En Mésopotamie, Ishtar est la déesse de l'amour par excellence, mais aussi la déesse de la guerre. On l'appelle « Dame de l'amour », « Reine du plaisir », mais aussi « la Vaillante », « la Dame des batailles ».

Parmi les noms de grandes déesses, les plus connus sont Ardvî et Anâhita en Iran, Ishtar à Babylone, 'Atar'ate en Syrie, Astarté en Phénicie, Tanit à Carthage, Déméter et Aphrodite en Grèce, Cybèle en Asie Mineure. Toutes ces déesses présentent une structure analogue. Elles expriment la sacralité de la vie et le mystère de la fertilité, mais aussi le caprice et la cruauté. D'un côté, elles prodiguent la vie, la force et la fécondité ; à l'opposé, elles apportent la guerre ou les épidémies. Presque toutes sont des déesses de la vie, de la fertilité et de la mort tout ensemble. En un certain sens, on peut déchiffrer dans leur personnalité la valorisation religieuse de la vie cosmique, avec tous ses mystères et toutes ses contradictions.

Ishtar

Un des mythes les mieux connus de la déesse Ishtar raconte sa descente aux enfers, où les morts vivent dans les ténèbres et se nourrissent d'argile. Parvenue au seuil de l'enfer, Ishtar demande au portier de lui ouvrir. Celui-ci en réfère à la reine des morts, la déesse Éreshkigal, sœur d'Ishtar et épouse de Nergal, dieu des enfers. Éreshkigal exige qu'à chacune des sept portes qu'elle doit franchir, Ishtar se dépouille d'un de ses vêtements ou ornements : d'abord sa tiare, puis ses pendants d'oreilles, son collier, sa ceinture, les anneaux de ses mains et de ses pieds, enfin « le vêtement de pudeur de son corps ». En cet état de nudité, qui l'assimile aux morts, Ishtar arrive devant sa sœur. Désarmée, impuissante, elle ne peut pas s'échapper.

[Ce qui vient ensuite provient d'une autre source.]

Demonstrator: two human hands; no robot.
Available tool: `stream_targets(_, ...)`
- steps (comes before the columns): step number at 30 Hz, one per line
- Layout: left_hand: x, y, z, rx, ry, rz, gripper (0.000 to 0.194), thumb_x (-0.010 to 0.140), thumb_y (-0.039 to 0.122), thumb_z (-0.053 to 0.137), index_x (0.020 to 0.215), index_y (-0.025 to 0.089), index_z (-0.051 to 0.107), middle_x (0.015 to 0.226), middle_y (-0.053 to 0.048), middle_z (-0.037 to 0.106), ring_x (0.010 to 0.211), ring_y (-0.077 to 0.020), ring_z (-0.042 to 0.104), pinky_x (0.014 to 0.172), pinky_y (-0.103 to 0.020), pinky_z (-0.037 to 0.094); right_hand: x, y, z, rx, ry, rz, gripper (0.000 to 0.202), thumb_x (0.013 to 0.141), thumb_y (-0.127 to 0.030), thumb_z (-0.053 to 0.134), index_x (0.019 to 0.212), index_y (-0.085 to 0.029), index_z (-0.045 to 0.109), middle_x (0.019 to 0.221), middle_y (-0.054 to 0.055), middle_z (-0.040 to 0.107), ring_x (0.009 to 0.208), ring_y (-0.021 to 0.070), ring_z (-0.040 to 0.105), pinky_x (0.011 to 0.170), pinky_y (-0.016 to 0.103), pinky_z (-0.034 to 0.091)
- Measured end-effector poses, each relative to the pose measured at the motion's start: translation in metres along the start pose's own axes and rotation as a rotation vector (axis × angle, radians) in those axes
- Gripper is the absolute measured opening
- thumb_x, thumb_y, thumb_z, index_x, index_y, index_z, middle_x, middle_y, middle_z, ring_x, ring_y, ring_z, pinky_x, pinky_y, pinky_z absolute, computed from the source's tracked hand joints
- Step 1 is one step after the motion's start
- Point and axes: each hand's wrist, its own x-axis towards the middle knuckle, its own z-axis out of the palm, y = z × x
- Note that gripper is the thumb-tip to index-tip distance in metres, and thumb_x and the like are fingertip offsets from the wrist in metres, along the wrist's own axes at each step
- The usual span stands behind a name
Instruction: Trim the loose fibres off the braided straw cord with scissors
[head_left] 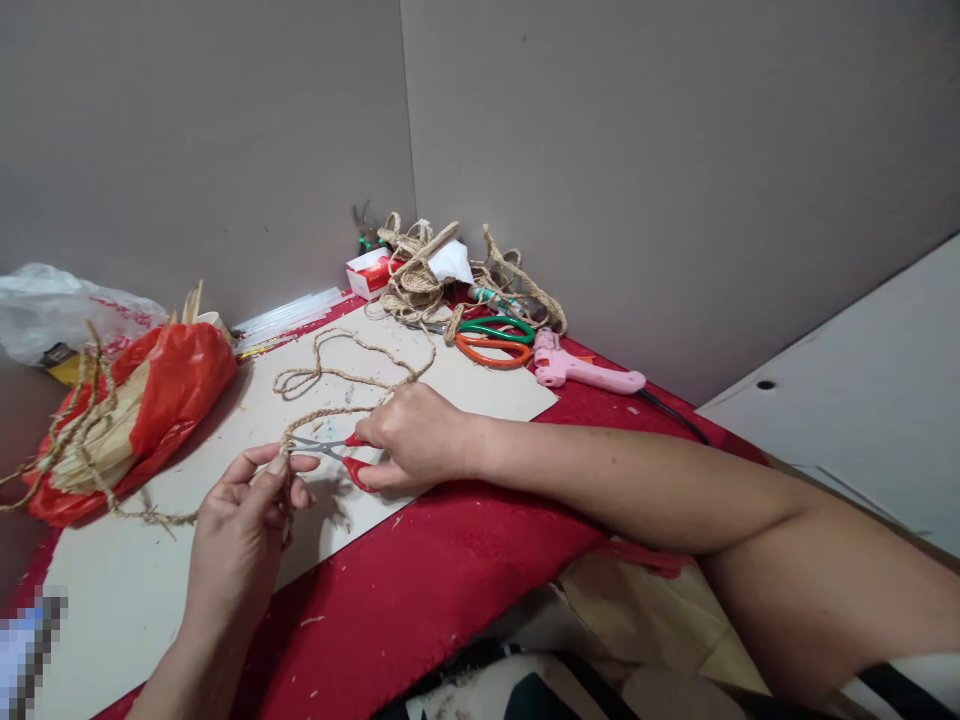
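A braided straw cord point(330, 412) loops over the white board point(480, 392) and runs down into my left hand point(244, 510), which pinches it between thumb and fingers. My right hand point(416, 437) has its fingers in the red handles of small scissors point(324, 447). The scissors' blades point left and meet the cord just above my left fingertips; whether they are closed through it is too small to tell. More cord trails left from my left hand toward a red plastic bag point(184, 375) with pale straw strips inside.
At the back corner lie bundled braids point(420, 285), a red-and-white box point(367, 273), green- and orange-handled scissors point(495, 345) and a pink glue gun point(585, 372) with a black cable. Clear sticks point(292, 315) and a clear plastic bag point(67, 310) lie at the back left. Grey walls stand behind.
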Motion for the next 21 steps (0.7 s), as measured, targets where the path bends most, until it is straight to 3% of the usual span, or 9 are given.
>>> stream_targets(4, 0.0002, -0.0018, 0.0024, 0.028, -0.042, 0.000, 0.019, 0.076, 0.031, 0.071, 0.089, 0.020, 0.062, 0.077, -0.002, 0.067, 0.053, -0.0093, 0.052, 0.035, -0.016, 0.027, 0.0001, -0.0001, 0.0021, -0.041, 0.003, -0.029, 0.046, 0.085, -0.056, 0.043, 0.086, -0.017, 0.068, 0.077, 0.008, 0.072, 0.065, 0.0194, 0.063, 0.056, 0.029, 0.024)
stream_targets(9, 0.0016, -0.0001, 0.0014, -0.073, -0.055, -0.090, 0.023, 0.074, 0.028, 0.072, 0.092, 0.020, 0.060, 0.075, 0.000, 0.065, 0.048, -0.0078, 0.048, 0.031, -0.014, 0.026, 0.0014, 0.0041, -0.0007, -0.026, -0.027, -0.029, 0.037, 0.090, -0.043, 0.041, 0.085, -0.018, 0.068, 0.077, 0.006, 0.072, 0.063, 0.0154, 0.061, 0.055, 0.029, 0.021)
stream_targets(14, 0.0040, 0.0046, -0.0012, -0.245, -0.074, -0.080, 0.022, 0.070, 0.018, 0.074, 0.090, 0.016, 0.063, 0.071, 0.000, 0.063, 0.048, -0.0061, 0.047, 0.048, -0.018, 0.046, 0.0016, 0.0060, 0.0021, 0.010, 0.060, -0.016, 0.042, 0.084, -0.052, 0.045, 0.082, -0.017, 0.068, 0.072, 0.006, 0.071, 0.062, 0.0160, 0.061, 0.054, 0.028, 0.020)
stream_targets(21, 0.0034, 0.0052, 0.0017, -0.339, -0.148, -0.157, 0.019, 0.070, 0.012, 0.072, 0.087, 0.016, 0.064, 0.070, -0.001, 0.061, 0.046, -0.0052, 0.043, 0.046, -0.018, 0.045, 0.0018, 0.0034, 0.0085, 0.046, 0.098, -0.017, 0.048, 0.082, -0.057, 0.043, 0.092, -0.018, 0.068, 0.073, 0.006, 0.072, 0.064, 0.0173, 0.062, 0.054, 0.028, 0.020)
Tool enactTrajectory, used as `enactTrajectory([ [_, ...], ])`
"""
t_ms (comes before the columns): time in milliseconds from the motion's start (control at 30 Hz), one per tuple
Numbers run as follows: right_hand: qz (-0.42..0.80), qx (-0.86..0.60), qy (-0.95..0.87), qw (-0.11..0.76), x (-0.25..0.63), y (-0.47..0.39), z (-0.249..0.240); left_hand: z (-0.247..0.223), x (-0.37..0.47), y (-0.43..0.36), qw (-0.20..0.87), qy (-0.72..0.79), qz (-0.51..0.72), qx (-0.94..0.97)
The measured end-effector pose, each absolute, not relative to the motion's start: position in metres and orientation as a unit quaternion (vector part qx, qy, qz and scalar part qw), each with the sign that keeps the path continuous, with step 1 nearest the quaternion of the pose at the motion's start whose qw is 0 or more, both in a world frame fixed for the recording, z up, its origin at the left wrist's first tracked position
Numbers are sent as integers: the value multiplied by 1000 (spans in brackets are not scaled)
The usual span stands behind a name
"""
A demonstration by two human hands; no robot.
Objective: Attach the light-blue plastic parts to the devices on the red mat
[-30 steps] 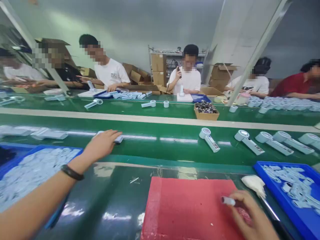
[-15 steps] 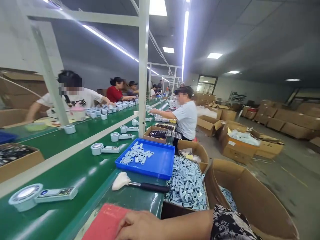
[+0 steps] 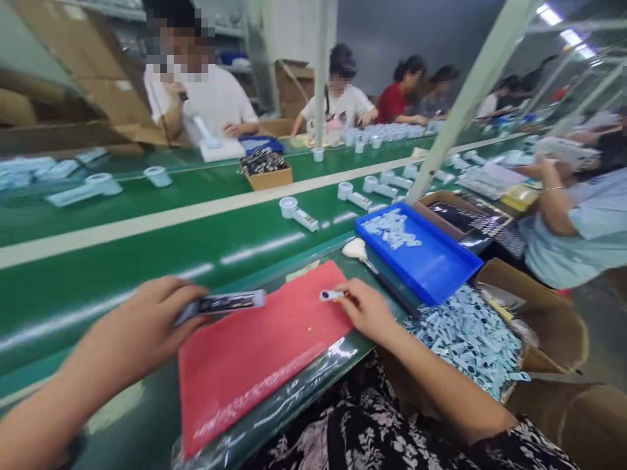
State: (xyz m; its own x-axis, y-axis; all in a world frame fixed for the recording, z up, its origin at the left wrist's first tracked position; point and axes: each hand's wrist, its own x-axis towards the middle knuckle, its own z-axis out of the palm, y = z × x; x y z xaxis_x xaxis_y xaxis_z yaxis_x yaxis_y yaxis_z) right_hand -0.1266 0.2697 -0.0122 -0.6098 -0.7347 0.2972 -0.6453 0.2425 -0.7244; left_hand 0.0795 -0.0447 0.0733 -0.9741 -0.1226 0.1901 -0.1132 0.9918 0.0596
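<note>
The left hand (image 3: 134, 329) hovers over the worktop's (image 3: 147, 261) near edge, its grip clamped on a slim pale handle part (image 3: 223, 303) whose free end reaches over the left edge of the red mat (image 3: 255, 352). Over the mat's far right corner, the right hand (image 3: 367, 310) pinches a small white cap (image 3: 332, 296) between its fingertips. Just right lie a brush (image 3: 377, 274) and a blue tray (image 3: 431, 261).
</note>
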Motion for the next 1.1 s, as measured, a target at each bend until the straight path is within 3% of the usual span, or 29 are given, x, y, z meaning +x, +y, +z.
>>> enactTrajectory([
  [200,-477,-417,772,55,-130,276,11,37,15,46,7,-1000,-26,-16],
  [333,-436,-447,778,65,-121,265,17,25,0,56,-18,-1000,-12,-21],
  [533,-307,-513,799,65,-100,234,16,24,12,41,67,-963,-254,-63],
  [633,-260,-521,811,52,-95,230,17,20,10,42,100,-954,-271,-77],
  [767,-313,-502,805,52,-100,233,17,13,7,43,114,-948,-289,-70],
  [967,-450,-389,763,254,-114,234,2,14,12,47,125,-946,-292,-70],
  [1100,-371,-478,758,244,-105,243,4,16,27,59,103,-958,-257,-75],
])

Pendant son absence tout languit sur la Terre : les plantes dépérissent, les animaux et les hommes cessent de se multiplier. Les dieux s'inquiètent et décident d'intervenir auprès d'Éreshkigal. Finalement, Ishtar est aspergée avec des « eaux de la vie » et elle retourne sur la Terre en franchissant de nouveau les sept portes et en reprenant ses vêtements et ses ornements. Avec sa réapparition, la vie reprend son cours.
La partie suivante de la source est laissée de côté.